(About this exercise): Comb through the entries for "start" and pull out each line that holds it.

+---+

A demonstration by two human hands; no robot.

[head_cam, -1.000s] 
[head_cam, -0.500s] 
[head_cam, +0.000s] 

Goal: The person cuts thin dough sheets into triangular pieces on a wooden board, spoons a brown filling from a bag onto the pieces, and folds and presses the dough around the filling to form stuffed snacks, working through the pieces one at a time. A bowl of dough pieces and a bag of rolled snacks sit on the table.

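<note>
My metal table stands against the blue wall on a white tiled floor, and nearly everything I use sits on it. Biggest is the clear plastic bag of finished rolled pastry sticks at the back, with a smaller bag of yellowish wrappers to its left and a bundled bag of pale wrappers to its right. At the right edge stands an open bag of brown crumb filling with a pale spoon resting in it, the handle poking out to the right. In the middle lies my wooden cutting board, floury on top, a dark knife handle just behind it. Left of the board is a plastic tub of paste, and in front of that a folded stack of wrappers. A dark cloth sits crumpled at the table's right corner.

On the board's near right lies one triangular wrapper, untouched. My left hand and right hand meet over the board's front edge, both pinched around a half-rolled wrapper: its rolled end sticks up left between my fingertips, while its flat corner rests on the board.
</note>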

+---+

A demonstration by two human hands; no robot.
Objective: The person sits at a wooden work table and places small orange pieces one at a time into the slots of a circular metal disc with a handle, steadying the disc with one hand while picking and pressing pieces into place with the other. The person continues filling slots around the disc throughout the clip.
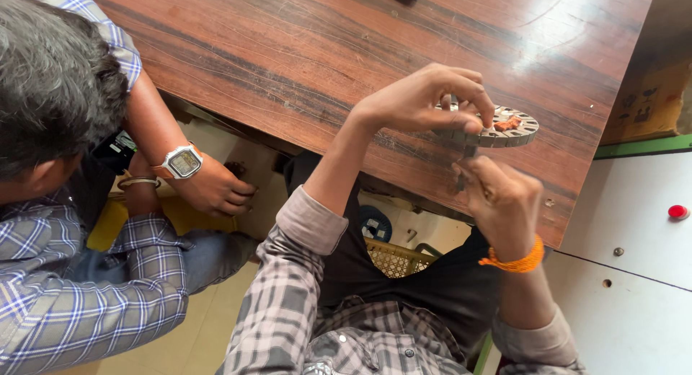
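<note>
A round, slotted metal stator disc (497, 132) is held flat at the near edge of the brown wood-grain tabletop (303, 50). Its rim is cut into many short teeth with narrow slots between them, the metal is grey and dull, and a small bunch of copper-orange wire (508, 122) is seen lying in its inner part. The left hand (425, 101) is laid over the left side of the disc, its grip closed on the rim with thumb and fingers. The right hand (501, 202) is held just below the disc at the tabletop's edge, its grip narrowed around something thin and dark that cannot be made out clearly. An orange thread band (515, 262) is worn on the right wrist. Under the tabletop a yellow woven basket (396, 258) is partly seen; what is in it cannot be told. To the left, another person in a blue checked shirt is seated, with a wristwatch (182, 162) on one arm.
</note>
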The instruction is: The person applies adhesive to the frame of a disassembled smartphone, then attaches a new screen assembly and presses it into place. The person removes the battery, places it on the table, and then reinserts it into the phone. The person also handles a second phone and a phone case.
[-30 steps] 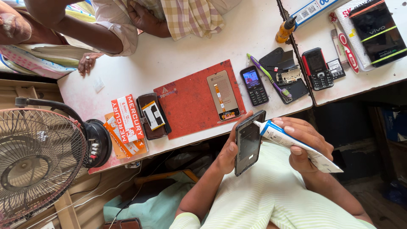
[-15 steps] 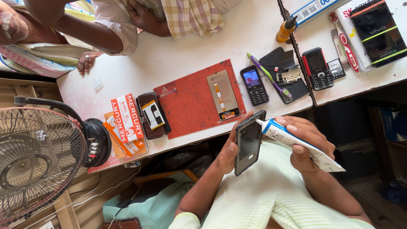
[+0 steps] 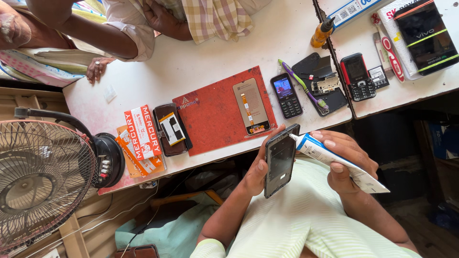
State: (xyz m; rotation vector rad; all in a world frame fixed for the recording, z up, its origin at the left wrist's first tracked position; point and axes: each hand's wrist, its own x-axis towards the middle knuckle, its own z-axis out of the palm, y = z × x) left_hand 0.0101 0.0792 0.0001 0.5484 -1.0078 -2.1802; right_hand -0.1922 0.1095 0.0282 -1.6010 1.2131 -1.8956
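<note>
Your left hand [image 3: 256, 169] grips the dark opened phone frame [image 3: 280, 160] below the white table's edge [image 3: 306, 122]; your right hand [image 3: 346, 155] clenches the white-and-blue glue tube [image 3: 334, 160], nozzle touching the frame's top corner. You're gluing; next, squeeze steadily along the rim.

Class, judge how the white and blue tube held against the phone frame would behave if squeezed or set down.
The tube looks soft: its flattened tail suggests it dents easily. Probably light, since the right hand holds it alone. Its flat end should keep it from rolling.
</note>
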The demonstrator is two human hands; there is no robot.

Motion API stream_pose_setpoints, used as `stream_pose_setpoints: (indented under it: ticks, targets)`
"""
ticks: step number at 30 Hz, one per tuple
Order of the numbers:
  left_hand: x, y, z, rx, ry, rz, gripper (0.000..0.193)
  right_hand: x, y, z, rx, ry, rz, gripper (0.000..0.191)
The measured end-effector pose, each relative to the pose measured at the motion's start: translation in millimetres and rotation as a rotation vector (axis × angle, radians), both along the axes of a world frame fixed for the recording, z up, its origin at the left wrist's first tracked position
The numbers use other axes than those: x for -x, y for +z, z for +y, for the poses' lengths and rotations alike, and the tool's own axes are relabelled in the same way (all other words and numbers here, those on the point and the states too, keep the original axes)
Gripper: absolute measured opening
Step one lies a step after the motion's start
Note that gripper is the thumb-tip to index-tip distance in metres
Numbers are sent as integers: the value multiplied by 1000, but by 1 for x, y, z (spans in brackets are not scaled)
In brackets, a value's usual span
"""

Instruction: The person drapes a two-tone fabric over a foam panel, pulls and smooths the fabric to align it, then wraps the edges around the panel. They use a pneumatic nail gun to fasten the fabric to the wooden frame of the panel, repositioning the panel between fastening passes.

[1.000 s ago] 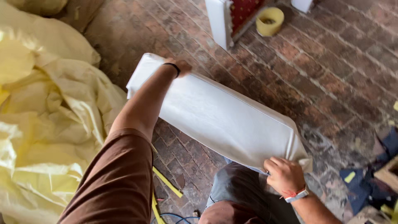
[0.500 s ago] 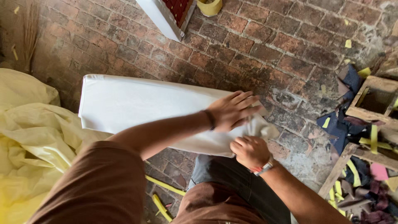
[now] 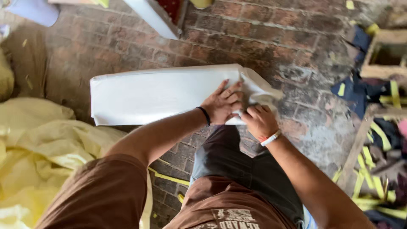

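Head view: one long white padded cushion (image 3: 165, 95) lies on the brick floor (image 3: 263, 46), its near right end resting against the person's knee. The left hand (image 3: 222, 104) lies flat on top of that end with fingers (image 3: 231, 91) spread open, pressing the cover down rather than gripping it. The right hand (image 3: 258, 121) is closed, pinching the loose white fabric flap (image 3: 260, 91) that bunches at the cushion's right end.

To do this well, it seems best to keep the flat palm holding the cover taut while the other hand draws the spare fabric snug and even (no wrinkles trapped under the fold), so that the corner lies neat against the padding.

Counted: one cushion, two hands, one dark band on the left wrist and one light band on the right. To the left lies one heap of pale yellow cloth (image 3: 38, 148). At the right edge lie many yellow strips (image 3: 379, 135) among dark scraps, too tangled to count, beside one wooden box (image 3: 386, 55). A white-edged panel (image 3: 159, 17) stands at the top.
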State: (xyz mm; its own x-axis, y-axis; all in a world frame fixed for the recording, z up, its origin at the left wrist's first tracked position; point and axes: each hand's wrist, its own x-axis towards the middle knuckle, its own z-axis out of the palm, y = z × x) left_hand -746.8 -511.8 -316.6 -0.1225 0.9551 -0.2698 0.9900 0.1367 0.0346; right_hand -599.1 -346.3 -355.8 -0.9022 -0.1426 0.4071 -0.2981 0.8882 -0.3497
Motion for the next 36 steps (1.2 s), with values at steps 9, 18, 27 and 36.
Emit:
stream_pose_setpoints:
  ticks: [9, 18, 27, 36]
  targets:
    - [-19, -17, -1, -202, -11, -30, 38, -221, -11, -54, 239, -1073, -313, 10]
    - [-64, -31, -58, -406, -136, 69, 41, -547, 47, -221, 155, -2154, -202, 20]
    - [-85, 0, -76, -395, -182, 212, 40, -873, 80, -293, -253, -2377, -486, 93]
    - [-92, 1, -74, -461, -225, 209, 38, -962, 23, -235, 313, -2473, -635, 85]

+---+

(Written response):
The measured end-effector pose, each relative to the pose measured at the motion's start: translation in millimetres and rotation as a rotation vector (axis × angle, radians), both along the axes of a world frame fixed for the recording, z up, its origin at the left wrist's first tracked position
Step one lies a step after the motion's start

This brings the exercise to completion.